[Given data]
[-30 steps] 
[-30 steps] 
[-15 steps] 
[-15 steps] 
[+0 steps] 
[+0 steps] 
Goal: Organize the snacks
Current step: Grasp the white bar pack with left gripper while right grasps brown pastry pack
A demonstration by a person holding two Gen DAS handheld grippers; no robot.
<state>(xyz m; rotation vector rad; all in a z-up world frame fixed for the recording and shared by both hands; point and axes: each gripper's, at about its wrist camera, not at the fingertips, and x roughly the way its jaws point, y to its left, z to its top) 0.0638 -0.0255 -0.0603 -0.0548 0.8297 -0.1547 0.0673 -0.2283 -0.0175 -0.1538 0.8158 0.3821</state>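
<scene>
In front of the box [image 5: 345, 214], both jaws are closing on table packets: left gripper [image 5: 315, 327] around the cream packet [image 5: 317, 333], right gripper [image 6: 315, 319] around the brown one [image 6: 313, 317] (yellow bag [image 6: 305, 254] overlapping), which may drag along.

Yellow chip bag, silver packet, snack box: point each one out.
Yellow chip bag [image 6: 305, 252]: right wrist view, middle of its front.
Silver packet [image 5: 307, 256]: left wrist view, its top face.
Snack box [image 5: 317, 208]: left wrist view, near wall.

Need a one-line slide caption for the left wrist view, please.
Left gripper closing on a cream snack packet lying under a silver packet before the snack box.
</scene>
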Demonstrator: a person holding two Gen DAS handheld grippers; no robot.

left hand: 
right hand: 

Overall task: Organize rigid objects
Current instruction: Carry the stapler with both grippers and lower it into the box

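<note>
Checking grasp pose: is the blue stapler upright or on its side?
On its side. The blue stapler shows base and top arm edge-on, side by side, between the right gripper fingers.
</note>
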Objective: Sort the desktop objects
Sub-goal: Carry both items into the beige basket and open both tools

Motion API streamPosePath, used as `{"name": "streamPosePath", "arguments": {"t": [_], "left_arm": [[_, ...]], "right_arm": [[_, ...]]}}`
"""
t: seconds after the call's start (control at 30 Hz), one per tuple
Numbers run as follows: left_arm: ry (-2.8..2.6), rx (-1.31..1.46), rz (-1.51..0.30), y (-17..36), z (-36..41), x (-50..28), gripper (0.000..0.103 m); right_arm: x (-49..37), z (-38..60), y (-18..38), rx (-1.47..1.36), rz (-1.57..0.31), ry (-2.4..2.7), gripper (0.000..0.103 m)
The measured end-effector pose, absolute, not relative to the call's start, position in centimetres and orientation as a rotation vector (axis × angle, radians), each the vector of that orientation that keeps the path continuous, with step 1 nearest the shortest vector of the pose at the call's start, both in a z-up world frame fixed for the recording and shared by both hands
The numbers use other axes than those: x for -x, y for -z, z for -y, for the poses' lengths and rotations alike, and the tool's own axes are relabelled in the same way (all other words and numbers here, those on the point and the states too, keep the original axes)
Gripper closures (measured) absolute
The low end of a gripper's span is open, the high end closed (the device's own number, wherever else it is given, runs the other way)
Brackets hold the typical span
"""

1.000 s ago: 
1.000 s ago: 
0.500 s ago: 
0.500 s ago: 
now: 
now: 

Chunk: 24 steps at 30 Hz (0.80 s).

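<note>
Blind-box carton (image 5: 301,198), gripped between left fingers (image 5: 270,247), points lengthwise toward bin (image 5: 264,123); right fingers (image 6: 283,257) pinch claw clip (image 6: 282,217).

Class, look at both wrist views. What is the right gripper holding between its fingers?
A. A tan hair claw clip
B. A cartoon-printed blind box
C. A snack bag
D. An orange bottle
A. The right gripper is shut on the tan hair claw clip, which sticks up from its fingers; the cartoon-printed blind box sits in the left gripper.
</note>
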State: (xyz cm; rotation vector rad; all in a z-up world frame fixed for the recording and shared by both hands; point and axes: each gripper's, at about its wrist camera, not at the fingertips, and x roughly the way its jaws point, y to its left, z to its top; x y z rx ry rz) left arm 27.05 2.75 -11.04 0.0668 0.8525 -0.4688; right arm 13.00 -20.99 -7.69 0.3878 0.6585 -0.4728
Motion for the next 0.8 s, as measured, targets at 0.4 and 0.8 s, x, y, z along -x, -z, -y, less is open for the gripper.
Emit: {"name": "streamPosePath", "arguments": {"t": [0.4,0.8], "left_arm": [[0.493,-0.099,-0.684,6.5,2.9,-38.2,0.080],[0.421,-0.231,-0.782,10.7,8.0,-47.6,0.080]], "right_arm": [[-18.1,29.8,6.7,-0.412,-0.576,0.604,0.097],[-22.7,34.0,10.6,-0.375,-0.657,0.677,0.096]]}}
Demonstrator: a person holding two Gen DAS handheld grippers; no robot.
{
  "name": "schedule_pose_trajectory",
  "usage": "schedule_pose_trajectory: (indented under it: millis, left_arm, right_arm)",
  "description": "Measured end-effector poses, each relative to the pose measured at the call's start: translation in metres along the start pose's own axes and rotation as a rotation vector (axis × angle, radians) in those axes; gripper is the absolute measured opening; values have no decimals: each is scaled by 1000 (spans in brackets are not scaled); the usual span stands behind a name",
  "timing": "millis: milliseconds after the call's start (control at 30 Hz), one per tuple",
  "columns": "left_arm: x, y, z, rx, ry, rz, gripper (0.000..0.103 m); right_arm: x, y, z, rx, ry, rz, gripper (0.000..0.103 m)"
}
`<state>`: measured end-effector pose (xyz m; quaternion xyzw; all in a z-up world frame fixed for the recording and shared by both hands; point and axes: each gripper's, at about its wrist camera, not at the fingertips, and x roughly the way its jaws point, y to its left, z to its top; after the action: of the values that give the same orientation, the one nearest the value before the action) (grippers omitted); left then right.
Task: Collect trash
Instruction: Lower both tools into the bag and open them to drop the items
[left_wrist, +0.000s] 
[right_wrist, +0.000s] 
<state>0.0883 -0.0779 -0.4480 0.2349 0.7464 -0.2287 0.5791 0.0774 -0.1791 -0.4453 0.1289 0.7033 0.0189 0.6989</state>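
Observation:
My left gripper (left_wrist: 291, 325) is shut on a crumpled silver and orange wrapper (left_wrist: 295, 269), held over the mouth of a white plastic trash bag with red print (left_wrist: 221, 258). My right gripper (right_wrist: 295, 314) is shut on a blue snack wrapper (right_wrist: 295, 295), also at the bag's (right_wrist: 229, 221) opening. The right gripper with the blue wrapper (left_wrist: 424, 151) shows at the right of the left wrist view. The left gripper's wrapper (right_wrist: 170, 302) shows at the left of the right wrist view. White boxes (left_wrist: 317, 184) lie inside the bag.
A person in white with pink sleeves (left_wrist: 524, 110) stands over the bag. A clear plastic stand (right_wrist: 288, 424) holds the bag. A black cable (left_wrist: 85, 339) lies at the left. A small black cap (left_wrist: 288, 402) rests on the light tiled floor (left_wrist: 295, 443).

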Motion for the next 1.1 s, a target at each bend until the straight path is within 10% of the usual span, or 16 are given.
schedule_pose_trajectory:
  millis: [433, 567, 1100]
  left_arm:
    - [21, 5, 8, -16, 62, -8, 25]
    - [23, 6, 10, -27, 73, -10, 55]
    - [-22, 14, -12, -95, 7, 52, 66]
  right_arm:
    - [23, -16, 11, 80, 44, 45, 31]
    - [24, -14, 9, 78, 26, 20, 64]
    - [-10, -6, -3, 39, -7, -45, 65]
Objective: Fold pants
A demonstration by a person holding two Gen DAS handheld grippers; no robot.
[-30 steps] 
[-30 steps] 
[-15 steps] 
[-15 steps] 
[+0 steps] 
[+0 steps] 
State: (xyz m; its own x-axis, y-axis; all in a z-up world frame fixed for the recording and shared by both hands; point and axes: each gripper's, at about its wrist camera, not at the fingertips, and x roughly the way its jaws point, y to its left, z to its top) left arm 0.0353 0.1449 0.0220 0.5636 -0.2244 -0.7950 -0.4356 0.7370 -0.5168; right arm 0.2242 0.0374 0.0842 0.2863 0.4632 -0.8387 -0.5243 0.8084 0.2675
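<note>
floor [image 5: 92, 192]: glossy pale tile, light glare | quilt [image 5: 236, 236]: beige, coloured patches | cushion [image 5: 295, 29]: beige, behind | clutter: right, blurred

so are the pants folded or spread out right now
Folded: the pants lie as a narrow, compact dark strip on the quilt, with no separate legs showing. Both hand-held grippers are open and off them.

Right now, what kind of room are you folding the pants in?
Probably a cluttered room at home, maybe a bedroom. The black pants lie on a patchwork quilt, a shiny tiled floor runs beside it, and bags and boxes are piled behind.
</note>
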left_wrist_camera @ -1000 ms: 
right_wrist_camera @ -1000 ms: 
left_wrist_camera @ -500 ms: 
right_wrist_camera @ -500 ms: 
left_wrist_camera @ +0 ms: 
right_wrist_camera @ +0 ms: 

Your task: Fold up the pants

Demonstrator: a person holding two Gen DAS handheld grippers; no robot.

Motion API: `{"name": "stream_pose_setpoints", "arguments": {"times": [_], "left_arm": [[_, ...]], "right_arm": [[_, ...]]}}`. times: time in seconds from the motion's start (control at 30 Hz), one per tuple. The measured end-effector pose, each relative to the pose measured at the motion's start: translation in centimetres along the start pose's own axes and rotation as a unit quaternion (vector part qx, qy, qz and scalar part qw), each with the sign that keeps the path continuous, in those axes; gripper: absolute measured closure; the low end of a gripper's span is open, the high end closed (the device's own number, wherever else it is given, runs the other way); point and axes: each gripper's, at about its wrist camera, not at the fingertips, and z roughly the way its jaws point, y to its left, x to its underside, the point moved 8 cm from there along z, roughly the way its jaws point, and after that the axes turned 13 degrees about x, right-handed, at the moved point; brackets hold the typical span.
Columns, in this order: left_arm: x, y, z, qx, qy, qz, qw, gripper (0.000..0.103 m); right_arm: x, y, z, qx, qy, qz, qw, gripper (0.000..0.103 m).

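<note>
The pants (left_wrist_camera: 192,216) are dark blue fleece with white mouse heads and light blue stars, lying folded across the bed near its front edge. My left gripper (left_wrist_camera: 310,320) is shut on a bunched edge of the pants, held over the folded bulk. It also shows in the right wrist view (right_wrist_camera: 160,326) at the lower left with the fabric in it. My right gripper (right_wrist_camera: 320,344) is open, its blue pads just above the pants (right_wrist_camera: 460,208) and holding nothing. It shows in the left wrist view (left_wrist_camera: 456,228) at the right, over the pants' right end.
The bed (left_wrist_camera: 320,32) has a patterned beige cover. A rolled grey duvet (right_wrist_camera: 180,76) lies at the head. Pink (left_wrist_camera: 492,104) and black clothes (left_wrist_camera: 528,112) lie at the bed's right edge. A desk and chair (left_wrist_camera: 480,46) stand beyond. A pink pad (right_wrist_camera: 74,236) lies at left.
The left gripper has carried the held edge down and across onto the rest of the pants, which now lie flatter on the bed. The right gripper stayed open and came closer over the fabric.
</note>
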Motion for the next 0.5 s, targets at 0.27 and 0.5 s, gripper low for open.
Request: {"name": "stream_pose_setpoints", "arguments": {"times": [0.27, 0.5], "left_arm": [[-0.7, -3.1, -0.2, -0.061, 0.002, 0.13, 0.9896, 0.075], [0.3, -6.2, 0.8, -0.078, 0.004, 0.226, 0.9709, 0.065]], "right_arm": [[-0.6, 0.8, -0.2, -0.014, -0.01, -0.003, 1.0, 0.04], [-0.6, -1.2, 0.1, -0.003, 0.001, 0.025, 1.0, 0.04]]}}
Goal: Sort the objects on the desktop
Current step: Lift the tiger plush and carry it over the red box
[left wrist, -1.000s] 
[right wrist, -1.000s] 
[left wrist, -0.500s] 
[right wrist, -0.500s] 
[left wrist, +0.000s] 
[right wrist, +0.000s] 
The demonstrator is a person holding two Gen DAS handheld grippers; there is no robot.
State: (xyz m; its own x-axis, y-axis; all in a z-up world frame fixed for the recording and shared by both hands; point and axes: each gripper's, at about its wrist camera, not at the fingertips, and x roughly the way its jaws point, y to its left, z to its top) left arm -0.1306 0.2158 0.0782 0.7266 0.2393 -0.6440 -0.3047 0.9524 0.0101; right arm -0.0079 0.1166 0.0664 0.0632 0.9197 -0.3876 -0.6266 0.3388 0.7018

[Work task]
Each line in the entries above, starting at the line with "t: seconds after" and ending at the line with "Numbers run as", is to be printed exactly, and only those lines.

[Answer to this task]
t: seconds after the call's start (control at 30 Hz), one per tuple
Numbers run as follows: left_arm: ry (-2.8..2.6), rx (-1.31..1.46), rz (-1.51..0.30), y (-17..36), z (-36..41), x (-50..28), gripper (0.000..0.103 m); right_arm: x (-49..37), z (-38..60), y (-18..38), rx (-1.47..1.36), rz (-1.57..0.31), ry (-2.4..2.7), gripper (0.000..0.103 m)

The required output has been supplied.